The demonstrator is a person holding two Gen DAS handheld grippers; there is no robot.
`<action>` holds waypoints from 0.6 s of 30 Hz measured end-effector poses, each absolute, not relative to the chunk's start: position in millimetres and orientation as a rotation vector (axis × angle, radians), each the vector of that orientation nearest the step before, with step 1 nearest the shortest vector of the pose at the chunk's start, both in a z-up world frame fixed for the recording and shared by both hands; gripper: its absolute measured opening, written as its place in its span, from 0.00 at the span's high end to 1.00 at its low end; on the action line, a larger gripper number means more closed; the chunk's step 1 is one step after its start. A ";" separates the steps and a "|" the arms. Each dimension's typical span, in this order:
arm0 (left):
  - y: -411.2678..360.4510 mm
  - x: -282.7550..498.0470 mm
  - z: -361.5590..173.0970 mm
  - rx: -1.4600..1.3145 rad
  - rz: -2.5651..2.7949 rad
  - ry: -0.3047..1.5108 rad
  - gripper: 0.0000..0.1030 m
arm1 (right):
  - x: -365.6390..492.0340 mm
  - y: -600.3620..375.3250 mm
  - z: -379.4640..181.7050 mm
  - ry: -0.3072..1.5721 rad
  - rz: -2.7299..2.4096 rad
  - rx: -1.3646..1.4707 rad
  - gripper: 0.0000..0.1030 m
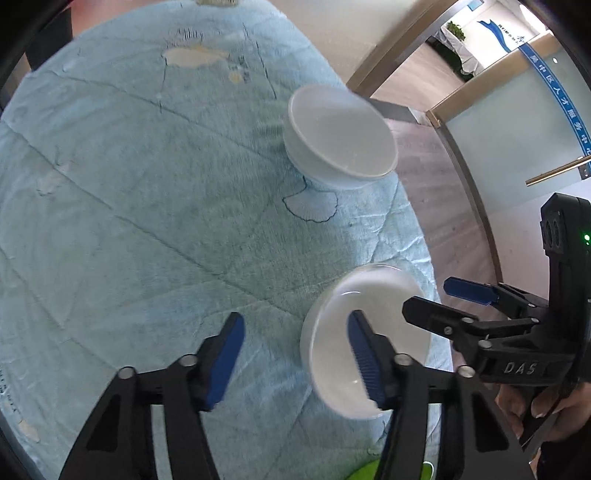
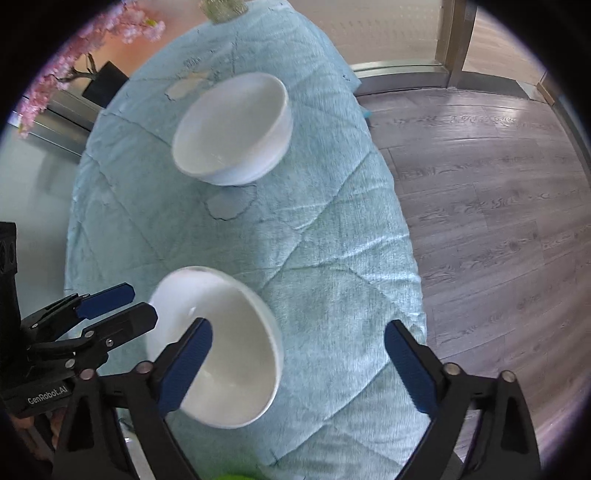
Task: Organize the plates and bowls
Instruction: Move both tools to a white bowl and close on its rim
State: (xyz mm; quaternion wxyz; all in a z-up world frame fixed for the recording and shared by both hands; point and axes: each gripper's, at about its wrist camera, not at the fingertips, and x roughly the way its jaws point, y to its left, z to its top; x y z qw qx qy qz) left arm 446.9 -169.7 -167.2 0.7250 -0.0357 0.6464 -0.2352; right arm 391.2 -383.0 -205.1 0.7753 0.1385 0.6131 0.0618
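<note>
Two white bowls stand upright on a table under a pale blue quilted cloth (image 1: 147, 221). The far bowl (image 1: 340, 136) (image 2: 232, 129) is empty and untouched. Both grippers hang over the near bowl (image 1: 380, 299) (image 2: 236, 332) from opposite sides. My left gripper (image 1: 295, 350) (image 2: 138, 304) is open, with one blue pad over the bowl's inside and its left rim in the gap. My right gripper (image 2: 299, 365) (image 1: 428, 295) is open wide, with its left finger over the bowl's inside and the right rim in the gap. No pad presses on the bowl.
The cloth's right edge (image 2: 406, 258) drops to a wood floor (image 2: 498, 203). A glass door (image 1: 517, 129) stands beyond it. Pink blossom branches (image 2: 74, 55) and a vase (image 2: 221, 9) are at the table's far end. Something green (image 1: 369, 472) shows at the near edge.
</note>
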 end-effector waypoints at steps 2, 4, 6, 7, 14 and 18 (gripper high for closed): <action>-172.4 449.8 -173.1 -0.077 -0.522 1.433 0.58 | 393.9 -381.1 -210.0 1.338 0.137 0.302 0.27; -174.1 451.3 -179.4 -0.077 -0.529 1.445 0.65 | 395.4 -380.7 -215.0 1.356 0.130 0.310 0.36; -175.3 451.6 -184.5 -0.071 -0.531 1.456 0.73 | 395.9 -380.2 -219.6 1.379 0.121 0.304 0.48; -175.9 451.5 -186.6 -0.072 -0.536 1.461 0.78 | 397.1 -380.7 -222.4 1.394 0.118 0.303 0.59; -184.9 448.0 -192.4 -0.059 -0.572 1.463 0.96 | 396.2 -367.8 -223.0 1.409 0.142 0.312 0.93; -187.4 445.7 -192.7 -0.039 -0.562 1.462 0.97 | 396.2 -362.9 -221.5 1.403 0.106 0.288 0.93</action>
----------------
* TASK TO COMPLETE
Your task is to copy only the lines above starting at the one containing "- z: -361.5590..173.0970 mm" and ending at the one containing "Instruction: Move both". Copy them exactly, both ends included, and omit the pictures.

* RESULT FOR THIS TASK
  - z: -361.5590..173.0970 mm
  - rx: -1.4600..1.3145 rad
  - rz: -2.5651..2.7949 rad
  - ry: -0.3047..1.5108 rad
  - gripper: 0.0000..0.1030 m
arm1 (right):
  - x: -365.6390..492.0340 mm
  - y: -600.3620..375.3250 mm
  - z: -379.4640..181.7050 mm
  - ry: -0.3072..1.5721 rad
  - rz: -2.7299..2.4096 rad
  - rx: -1.3646..1.4707 rad
  - gripper: 0.0000..0.1030 m
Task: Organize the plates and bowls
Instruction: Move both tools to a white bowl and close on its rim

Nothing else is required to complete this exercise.